Published on : Wednesday, September 19, 2018
“We’re good… thank you very much,” one of the pilots responded.
“You’re welcome,” the controller reverted, adding, “Uh, wish there was more I could do for you.” “Thanks, thanks,” the pilot replied cheerily before his flight was handed off to a different controller for further coordination.
This calm exchange came at the end of nearly 18 minutes of constant back and forth between the pilots and the controller.
The pilots, at the helm of a Boeing 777-300 passenger jet had seen several crucial instruments on their modern aircraft go kaput.
This, after they were already forced to abort their landing (or “go-around” in aviation parlance) at the John F Kennedy airport in New York on September 11 due to what the pilots said was an “unstable approach”.
As the Air India New Delhi-New York flight climbed out of its missed landing, the pilots requested the ATC to give them time and space to sort out a “lot of issues” that they were facing.

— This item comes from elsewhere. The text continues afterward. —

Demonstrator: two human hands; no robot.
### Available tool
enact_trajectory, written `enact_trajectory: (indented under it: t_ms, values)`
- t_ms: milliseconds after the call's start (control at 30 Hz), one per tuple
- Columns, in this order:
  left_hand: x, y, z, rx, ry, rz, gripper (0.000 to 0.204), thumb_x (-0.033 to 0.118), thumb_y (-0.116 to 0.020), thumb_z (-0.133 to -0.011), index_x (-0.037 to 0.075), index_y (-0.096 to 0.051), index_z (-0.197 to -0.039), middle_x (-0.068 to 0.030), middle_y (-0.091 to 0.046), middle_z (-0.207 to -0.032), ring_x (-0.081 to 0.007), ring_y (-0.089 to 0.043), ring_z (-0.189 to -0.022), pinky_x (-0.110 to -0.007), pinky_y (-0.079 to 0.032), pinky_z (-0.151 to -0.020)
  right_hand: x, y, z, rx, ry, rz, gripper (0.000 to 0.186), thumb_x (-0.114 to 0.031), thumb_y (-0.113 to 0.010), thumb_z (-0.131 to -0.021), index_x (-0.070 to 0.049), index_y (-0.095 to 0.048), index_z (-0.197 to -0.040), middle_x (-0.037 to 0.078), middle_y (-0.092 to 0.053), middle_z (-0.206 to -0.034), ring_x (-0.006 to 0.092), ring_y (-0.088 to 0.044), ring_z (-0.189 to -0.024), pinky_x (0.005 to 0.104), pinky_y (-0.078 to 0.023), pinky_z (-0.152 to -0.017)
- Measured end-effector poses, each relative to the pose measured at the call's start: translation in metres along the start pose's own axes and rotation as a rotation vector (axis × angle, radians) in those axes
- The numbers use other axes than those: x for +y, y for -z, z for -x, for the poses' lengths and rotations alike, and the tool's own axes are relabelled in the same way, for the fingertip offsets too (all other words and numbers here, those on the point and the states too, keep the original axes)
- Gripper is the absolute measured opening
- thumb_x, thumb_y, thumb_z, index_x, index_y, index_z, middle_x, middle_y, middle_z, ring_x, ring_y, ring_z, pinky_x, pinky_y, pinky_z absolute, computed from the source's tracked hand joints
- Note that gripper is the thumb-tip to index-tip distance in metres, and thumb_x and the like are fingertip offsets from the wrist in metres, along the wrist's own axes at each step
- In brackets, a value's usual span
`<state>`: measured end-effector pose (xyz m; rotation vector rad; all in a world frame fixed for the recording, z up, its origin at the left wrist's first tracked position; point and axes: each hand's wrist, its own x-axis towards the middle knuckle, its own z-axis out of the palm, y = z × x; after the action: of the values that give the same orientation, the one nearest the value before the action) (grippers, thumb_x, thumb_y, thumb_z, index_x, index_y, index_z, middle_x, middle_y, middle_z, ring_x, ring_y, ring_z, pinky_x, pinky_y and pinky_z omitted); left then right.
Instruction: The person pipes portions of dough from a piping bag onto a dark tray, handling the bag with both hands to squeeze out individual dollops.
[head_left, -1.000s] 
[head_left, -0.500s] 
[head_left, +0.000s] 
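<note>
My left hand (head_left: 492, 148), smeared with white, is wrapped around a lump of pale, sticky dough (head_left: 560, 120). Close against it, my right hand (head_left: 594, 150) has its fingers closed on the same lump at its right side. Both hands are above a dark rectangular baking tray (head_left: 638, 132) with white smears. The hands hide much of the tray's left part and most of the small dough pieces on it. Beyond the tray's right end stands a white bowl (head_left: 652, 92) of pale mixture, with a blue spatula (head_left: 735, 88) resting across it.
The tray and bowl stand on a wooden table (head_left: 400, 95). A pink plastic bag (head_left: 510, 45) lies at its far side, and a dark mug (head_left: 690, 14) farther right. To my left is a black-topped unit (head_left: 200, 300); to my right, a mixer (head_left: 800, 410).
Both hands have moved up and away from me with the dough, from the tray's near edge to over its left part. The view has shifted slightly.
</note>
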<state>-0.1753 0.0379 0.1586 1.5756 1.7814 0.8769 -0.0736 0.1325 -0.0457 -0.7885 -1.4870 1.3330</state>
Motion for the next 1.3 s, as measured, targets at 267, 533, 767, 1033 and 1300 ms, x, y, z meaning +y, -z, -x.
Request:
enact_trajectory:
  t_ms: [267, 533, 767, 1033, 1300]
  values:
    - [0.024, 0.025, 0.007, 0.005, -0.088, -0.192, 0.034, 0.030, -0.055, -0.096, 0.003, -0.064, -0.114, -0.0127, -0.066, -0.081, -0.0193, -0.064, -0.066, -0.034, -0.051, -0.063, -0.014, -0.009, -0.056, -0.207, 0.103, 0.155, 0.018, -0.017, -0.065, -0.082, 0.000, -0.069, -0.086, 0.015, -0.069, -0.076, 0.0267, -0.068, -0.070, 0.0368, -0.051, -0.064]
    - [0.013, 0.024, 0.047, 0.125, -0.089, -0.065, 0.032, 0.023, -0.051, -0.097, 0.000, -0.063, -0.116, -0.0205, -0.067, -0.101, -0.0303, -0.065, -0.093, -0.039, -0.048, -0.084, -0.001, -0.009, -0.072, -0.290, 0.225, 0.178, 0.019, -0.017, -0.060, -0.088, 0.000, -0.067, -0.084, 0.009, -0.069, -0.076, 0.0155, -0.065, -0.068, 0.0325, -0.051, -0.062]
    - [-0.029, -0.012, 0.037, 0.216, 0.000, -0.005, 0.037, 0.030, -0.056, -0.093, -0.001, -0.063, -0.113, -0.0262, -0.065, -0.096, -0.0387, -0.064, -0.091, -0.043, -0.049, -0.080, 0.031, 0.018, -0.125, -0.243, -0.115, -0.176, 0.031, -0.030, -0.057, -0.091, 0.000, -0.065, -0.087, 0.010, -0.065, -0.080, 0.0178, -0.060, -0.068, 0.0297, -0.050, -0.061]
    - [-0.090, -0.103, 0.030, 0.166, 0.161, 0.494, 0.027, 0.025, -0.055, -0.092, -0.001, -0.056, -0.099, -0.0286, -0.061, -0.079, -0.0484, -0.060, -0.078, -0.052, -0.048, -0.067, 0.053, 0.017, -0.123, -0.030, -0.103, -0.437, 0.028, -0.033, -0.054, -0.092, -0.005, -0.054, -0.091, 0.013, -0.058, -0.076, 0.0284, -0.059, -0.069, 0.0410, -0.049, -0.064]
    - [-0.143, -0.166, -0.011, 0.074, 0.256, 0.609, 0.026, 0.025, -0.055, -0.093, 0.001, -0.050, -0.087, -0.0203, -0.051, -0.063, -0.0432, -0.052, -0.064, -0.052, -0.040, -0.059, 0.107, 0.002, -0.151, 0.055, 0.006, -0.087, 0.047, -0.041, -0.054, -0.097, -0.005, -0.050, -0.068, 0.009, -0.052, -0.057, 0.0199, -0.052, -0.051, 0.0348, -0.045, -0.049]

We have an “on-board instrumentation problem,” the Air India pilots reported after a few minutes, later adding that they were up against a “multiple instrument failure”.
Among the instruments the Air India flight 101 had lost were: Two of out three radio altimeters, the T-Cas system, and the auto-land feature.
The T-Cas, or the traffic collision avoidance system, is essentially an alarm that goes off in cockpits of two planes when they come too close to each other.
However, the Air India pilots’ biggest worry was that they could not attempt the standard instrument landing — since their aircraft’s systems were not able to link up with ground instruments — and would have to go for a visual landing.
Pilots depend on their airplane’s technology to ensure that they are in line with the runway and that their aircraft is descending at a rate that ensures that they do not overshoot or undershoot the runway.
Instrument landing allows pilots to bring their plane as low as 200 feet above land (Qutub Minar is 240 feet tall, for comparison) before they need to see the runway with their own eyes. (At airports with even advanced landing systems, pilots can go even lower.)
However, with their instruments gone for a toss, the Air India Flight 101 pilots essentially eyeballed their landing on September 11 this year, deciding to try a visual landing.
For this, they needed clear skies so that they could manually spot the runway and land their aircraft. And so, after alerting ATC that they had lost a number of their crucial instruments, the pilots and the controllers went back and forth trying to figure out an alternate airport that had skies clear enough to attempt a visual landing.